Let’s say you decide you want to join the growing list of individuals who have decided to limit intake of starches, bread, pasta, sugars, gels, sports drinks, bars and other traditional endurance foods.
Once your training partners, family or other friends learn that you’re eating fewer carbohydrates, you’re probably going to hear several objections, along with some scoffing and raised eyebrows.
And usually, the criticism of a low carbohydrate diet for triathletes falls into three categories of objections or questions. Here is what people are going to say, and what you need to know to respond properly.
Objection #1: Isn’t glucose and carbohydrate necessary for energy during exercise? You’re going to bonk if you don’t eat carbohydrates.
While it is true that your body’s cells can certainly burn glucose from carbohydrate for energy, fat is actually a preferred energy source in nearly every cell of your body, and especially for your mitochondria, which are the energy-creating compounds within most cells. Until extremely high exercise intensities are achieved (which is rarely the case among endurance athletes) or until the body has exhausted all storage carbohydrate by exercising for 2-3 hours continuously, fat is completely useable as an energy source – and even after that point, it only takes relatively small amounts of carbohydrate to continue to tap into the body’s own storage fat.
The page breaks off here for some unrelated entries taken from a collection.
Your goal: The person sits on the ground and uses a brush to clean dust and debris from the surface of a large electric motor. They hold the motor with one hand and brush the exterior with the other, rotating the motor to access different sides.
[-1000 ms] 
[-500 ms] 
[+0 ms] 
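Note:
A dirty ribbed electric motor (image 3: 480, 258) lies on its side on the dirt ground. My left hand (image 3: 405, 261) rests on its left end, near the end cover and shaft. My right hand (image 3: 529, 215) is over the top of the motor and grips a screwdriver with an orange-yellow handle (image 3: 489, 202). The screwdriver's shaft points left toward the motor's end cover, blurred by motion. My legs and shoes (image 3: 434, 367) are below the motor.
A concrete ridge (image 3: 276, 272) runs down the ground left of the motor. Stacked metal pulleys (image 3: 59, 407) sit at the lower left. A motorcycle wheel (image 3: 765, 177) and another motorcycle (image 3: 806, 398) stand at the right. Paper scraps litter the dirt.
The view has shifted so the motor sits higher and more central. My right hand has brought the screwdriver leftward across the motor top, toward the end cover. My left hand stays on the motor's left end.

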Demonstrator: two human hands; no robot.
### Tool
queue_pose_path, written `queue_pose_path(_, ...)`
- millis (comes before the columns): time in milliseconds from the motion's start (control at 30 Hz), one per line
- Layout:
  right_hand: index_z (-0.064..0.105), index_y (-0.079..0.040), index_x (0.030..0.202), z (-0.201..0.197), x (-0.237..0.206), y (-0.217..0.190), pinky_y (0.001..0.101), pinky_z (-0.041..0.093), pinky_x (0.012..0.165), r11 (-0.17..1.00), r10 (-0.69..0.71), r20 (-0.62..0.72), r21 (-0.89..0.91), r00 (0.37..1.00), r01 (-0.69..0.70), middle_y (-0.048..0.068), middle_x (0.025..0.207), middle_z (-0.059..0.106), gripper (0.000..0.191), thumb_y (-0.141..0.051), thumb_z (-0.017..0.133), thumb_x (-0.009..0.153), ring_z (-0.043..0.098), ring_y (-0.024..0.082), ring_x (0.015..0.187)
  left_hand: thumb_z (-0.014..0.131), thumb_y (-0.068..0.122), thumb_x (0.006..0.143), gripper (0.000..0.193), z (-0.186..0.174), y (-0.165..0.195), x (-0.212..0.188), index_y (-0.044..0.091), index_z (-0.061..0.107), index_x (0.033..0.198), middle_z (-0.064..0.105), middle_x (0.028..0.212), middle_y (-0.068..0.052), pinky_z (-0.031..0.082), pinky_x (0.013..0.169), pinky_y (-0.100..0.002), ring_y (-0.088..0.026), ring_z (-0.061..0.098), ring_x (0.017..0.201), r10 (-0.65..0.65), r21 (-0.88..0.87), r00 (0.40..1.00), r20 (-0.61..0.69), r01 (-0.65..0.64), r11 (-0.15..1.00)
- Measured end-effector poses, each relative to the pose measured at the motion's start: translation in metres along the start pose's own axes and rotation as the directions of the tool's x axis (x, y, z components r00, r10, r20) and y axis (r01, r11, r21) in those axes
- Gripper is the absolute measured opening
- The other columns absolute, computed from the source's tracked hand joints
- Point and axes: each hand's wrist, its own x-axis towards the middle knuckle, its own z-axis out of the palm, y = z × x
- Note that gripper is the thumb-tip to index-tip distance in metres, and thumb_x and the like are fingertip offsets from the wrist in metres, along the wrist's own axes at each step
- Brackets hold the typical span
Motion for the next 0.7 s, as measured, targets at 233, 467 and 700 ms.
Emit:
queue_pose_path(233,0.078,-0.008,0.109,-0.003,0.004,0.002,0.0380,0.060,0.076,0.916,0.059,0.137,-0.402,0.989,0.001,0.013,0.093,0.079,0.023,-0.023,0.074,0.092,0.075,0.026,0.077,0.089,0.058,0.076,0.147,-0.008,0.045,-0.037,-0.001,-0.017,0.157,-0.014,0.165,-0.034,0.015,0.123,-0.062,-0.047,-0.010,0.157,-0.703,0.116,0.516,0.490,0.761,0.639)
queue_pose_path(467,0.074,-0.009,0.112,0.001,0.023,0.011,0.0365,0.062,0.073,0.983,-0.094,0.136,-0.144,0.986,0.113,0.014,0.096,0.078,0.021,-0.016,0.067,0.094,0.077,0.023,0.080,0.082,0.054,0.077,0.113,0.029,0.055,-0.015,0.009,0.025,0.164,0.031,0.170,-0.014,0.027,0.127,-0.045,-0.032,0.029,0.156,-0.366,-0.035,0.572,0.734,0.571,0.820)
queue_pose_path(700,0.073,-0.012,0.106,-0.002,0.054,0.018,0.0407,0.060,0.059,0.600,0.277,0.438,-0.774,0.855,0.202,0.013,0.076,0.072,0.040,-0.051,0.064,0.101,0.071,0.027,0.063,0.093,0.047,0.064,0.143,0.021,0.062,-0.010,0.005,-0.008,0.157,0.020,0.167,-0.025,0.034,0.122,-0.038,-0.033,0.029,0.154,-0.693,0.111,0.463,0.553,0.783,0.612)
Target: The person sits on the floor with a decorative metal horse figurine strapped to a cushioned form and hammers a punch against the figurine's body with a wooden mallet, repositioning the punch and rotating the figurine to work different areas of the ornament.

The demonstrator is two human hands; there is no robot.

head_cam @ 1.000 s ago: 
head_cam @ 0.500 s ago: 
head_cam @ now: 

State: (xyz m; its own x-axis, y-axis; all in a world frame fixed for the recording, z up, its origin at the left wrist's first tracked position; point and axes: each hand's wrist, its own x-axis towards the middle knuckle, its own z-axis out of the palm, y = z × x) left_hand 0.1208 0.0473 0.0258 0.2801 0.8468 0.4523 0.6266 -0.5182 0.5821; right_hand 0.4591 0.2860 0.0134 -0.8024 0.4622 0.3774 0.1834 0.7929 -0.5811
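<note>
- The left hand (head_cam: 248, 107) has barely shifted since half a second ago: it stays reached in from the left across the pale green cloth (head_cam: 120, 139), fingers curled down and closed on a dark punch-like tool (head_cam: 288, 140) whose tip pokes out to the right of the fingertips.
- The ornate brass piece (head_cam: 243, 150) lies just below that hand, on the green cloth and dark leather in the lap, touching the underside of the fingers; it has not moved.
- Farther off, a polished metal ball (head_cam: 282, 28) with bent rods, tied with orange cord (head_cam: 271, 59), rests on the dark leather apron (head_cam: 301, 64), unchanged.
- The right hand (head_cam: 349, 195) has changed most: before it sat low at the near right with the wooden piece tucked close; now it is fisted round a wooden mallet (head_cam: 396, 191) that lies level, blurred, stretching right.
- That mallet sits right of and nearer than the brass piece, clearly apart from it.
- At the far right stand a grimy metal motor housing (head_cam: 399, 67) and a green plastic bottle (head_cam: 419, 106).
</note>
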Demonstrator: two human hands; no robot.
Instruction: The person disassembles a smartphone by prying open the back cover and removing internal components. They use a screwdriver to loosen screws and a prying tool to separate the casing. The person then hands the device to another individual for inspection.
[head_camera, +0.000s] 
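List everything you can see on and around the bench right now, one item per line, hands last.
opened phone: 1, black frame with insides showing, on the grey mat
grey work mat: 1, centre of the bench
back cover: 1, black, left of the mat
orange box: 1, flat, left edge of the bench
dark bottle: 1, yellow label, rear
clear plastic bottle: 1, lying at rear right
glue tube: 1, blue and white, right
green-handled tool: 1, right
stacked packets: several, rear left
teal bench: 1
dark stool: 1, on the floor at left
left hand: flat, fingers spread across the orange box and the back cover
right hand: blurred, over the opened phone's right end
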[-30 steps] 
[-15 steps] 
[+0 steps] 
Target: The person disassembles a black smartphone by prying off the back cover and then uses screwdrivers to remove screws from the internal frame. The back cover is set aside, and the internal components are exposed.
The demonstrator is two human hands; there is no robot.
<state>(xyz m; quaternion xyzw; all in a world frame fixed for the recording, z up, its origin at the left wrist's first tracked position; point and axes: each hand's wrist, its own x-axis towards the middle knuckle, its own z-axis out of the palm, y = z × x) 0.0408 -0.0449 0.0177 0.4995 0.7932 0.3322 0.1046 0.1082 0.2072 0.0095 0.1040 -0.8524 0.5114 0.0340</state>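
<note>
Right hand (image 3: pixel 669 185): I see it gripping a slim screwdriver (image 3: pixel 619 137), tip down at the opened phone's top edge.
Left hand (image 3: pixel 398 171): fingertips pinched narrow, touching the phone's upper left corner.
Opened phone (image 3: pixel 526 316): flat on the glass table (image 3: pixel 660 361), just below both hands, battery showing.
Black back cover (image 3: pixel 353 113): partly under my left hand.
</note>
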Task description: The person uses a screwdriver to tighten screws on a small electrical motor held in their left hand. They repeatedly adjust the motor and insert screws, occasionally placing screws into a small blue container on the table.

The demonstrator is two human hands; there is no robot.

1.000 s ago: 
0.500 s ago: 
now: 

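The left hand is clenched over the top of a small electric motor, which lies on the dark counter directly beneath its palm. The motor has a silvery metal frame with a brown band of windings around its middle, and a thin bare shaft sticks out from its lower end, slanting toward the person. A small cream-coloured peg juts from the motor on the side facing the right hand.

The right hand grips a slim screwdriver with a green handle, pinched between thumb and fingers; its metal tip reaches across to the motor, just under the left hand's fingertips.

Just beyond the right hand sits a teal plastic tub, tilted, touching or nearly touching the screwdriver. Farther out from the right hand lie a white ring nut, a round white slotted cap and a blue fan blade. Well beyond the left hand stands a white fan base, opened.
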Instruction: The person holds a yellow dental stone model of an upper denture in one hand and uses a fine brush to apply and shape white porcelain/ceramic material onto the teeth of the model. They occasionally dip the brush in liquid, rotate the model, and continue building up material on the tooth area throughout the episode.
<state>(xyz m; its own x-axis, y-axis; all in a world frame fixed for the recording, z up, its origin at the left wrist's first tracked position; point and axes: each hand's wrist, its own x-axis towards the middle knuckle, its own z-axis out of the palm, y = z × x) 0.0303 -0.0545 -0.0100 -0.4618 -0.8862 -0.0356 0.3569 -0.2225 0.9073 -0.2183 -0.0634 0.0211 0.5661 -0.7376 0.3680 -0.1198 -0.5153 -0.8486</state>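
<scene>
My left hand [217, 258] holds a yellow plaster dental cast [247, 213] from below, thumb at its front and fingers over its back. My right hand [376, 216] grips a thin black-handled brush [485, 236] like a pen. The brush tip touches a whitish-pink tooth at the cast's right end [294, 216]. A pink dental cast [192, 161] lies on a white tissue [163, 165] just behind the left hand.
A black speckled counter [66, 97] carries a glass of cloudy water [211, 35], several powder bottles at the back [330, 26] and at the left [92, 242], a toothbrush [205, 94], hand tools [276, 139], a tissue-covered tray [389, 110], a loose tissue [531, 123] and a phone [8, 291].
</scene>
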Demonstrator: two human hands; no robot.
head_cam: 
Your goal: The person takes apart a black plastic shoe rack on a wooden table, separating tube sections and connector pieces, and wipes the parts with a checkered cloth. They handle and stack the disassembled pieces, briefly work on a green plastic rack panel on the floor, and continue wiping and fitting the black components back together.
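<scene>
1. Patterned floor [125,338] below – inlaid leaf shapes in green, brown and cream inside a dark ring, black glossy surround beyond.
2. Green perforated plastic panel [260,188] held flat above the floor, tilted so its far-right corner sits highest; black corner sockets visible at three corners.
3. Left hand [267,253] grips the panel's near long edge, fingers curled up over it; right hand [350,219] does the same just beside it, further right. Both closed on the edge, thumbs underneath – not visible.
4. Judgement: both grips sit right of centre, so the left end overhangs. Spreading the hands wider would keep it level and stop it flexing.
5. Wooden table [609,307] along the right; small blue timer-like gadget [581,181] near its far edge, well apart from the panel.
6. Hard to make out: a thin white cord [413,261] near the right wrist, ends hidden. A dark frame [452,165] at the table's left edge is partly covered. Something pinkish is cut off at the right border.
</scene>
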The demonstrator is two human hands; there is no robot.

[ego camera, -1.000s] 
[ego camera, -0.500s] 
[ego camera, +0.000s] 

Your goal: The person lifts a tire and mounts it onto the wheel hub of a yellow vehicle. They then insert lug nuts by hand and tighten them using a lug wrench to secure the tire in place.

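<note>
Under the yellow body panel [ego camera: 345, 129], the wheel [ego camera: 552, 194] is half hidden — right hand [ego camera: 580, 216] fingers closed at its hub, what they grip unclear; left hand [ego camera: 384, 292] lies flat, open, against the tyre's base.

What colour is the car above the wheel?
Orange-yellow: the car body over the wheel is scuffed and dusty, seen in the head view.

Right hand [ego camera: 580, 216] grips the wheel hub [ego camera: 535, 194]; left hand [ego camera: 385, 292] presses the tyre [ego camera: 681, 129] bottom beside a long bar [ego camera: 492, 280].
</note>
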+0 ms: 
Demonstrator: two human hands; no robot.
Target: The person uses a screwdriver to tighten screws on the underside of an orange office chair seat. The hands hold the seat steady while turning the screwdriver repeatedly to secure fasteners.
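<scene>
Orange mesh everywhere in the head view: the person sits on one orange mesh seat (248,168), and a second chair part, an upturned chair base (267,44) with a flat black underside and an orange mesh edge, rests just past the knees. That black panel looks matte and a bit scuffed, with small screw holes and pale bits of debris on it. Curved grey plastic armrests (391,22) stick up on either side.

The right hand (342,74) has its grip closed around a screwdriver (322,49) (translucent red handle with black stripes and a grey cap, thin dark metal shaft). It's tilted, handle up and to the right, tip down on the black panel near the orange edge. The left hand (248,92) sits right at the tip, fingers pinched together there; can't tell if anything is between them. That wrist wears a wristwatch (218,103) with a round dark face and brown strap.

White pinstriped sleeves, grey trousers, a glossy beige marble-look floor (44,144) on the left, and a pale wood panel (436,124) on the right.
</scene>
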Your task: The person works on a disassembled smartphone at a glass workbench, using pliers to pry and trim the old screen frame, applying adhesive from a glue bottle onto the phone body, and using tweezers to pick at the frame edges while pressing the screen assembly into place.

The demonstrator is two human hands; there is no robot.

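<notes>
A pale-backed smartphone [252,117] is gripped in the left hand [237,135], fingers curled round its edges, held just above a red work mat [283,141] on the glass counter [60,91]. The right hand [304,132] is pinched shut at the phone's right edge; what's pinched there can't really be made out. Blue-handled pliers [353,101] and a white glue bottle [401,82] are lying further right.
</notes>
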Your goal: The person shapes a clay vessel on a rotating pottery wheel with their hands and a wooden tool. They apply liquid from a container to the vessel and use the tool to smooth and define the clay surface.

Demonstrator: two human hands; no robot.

Specifically, natural saturated fats, omega-3 fatty acids, and medium chain triglycerides are extremely dense energy sources that produce very little damaging byproducts from their metabolic use for energy – compared to burning blood glucose for fuel, which can cause a significant amount of free radical damage.
But some specific parts of the body do need glucose on daily basis – such as the brain, the nerves, special proteins called “glycoproteins” (which form important compounds such as mucus), and cells within your immune system, your gastrointestinal tract and the kidneys. However - the maximum daily amount of glucose calories required by these parts of the body is about 500-700 carbohydrate calories, and not the 1500-2500 carbohydrate calories consumed by most endurance athletes!